Enginarcı sadece “evet” anlamında kafasını sallıyordu.  Sonunda annem kani olmuş olacak ki;
- Peki. Kaça bu enginarlar?
Adam;
- …. Lira tanesi, deyince annem şaşkınlıkla;
- Ne? Çok pahalı! Emin misin bizim bey mi istedi?
Adam yine kafasını sallayınca da;
- Fiyatını söyledin mi ona?

Adam hiçbir şey söylemiyor sadece annemin sıraladığı onay bekleyen sorularına kafasını sallıyordu. Sonunda annem;
- Eee peki, madem canı çekmiş, alayım bari, dedi.
Ve biz 10 tane kadar enginarı astronomik bir fiyata almış olduk.

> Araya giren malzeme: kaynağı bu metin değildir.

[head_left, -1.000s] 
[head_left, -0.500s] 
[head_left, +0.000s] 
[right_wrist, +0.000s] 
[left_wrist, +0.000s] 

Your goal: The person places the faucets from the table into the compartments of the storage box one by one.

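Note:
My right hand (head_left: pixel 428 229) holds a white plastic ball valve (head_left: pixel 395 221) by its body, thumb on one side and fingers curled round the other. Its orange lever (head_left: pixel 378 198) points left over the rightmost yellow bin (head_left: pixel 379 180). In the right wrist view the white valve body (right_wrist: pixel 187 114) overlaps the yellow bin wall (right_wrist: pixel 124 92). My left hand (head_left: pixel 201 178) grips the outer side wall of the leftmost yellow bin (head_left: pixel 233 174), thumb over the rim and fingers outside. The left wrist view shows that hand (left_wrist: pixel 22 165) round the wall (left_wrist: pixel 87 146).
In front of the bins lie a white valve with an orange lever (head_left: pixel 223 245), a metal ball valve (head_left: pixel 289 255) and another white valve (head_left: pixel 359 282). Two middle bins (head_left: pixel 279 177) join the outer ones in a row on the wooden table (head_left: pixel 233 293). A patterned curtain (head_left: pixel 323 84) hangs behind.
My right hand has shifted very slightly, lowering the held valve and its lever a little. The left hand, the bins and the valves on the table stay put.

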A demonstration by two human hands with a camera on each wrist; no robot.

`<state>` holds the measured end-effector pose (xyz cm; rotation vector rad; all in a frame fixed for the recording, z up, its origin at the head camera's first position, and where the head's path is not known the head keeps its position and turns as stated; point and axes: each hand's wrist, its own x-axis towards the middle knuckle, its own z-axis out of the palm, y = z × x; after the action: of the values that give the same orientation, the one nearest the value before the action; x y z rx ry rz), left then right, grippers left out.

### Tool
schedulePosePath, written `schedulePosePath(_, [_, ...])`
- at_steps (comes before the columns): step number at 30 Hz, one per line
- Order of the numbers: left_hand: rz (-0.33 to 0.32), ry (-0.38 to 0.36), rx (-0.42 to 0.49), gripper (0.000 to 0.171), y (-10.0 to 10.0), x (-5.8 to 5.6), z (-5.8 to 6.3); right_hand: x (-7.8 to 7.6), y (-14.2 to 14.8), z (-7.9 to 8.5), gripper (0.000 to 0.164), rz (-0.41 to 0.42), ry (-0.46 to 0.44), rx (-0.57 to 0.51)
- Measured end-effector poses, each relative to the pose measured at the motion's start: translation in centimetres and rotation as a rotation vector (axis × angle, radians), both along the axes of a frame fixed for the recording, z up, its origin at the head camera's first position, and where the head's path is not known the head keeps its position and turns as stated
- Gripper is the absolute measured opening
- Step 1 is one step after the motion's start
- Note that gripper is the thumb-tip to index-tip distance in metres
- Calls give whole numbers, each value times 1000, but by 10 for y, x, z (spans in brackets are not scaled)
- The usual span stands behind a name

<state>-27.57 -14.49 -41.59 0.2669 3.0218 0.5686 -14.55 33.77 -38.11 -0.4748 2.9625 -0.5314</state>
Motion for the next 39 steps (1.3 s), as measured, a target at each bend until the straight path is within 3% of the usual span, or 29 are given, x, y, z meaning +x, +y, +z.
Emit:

Aslında annem enginarı çok severdi. Nisan ayının ortasında idik, doğum gününe de çok az kalmıştı, muhtemelen babamın onu sevindirmek istediğini düşünmüştü. Hem turfanda enginar yiyeceği için etekleri zil çalıyordu hem de bir yandan kendi kendine konuşuyordu.
- Hay Allah, bu akşam Şabat için de yemek yapmıştım. Hemen temizleyip ocağa koyayım bari.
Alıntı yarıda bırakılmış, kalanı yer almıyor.